(The problem): Filter out all lines without the word "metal" from the data below, please, and copy the rest.

(Exercise material):
*** Begin section ***

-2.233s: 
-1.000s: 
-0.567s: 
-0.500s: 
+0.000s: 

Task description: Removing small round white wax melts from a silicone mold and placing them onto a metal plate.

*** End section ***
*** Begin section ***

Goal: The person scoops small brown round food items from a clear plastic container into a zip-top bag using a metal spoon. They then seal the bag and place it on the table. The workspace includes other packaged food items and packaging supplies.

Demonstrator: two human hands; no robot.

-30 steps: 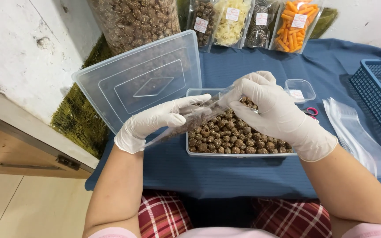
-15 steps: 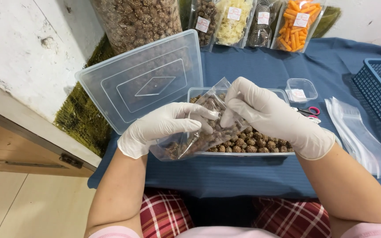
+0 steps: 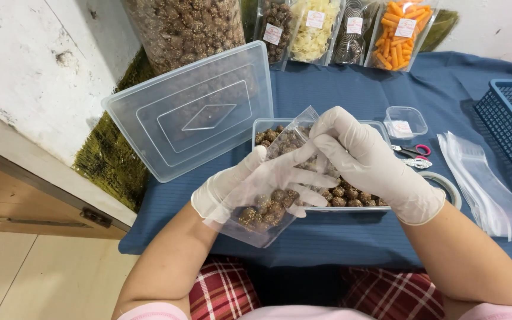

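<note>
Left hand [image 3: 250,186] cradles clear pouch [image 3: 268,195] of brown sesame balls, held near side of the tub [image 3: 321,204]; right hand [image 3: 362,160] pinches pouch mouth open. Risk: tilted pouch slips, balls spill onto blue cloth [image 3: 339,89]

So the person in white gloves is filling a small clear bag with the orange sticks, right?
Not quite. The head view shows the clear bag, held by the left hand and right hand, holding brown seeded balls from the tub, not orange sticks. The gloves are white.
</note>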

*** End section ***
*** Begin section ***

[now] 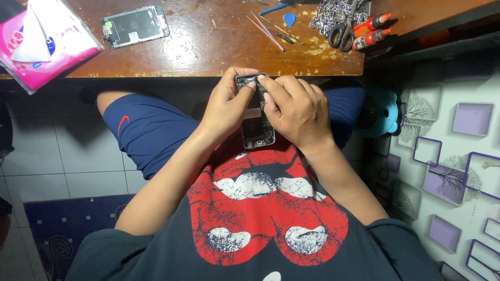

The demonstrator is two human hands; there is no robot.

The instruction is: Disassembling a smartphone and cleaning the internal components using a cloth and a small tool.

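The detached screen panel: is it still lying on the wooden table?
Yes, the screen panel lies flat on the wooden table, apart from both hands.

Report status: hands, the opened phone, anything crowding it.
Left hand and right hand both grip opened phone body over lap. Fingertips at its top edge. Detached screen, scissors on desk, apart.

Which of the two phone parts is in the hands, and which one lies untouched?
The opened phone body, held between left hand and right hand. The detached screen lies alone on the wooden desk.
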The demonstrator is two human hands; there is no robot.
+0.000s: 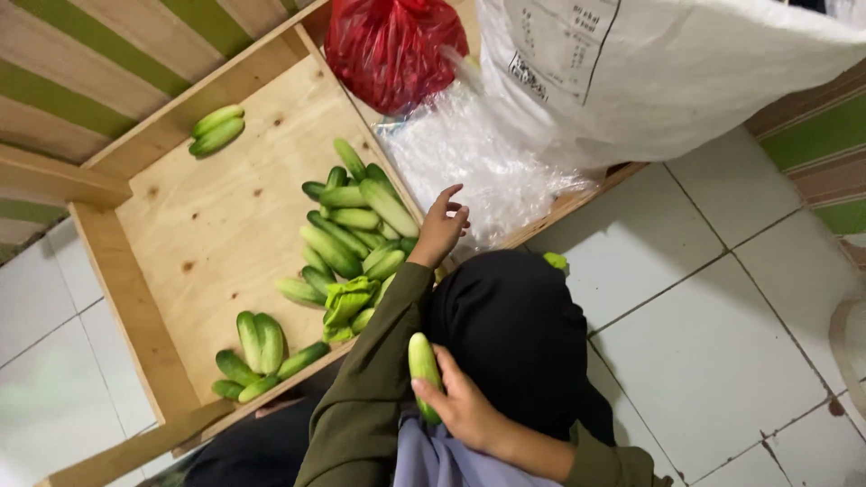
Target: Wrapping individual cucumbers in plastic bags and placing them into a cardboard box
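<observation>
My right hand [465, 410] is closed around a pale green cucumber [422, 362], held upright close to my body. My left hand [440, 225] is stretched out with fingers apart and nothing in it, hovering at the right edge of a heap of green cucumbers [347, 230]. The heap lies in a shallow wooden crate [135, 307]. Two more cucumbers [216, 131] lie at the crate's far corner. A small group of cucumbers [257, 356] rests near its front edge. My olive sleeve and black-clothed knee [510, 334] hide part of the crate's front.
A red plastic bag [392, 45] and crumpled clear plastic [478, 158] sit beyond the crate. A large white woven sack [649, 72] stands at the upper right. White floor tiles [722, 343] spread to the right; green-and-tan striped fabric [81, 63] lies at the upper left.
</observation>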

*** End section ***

(Task output):
Task description: Removing small round white wax melts from a silicone mold and placing them onto a metal plate.
Goal: The person scoops small brown round food items from a clear plastic container into a zip-top bag using a metal spoon. They then seal the bag and place it on the table. The workspace includes other packaged food items and packaging supplies.

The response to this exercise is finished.